Thanks guys, sometimes you just have to do it, afterwards I was a bit scared! but the adrenaline took me through the argument!
I did and was heartily regretful and sorry after. It was a physical fight with my brother when we were young. The punch reached my face and I ran my fingernails on his back trailing long and peeled scratch marks. My ma was screaming for help to separate us both from hurting each other more. It was a horrible thing I had done, feeling awful than the punch on my cheekbone. But we were just growing up and siblings do fight. Papa advised him that boys should not punch girls and have respect for his older sister. And I had my share of advice too not to hurt my younger brother. Then we were sent to kneel in front of the altar facing the Virgin Mary for the longest period on our knees!
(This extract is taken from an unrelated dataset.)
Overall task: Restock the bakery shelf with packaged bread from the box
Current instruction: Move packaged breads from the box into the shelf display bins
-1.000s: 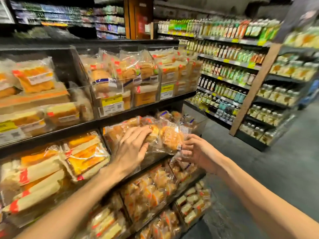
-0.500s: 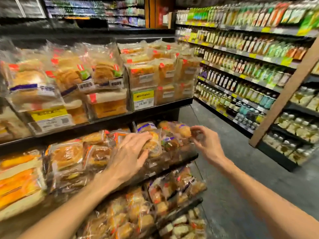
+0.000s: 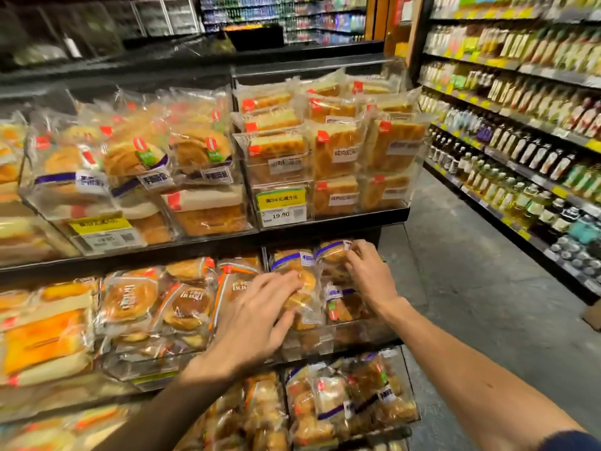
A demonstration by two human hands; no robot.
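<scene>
Slippage is my worry here. Just below the tag (image 3: 281, 206), my left hand (image 3: 260, 317) lies spread and flat on a bun pack (image 3: 300, 297), pressing it into the bin (image 3: 325, 343). My right hand (image 3: 367, 271), below and right of the tag, has its fingertips curled on the corner of a rear pack (image 3: 333, 252) — pinching film, not bread. The packs under the tag are heaped and slick. If I tug that corner or lift my left palm too soon, I judge the front ones could slide over the bin's lip to the floor (image 3: 471, 288) — or the film could tear. Pressing harder would squash the buns. The box is out of view, so I cannot say how much remains.
</scene>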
And whenever pa was out of sight, we rested on our heels, then, back on our knees again (several times).
We learnt that physically hurting each other will not make you a better person and we never repeated a fight like that ever again.
I cried after I hit a guy over the head with a metal pole I normally used for opening my skylights. A creepy ex in college who did not agree to be an ex, and had broken into my house. He had broken in twice, but this time he punched me and so I hit him on the head with the skylight pole and then called the police. Luckily the pole was hollow and kind of bent on his head. He did fall down and sat there until the police arrived and then he ran out and jumped off the back porch.
I did cry because I was so furious. It still makes me enraged 20+ years later.
One of the best things I learned in self-defense classes afterwards was to just get out of the situation. I should have just left the house.
Besides getting hit, what also really still makes me mad is that when he broke in the previous time (I wasn't there) window glass fell into the cardboard box in the spare room where my cat and her kittens were-- and he just left it. I'm glad I didn't really hurt him, but was happy I got a restraining order and even better-- called his mother.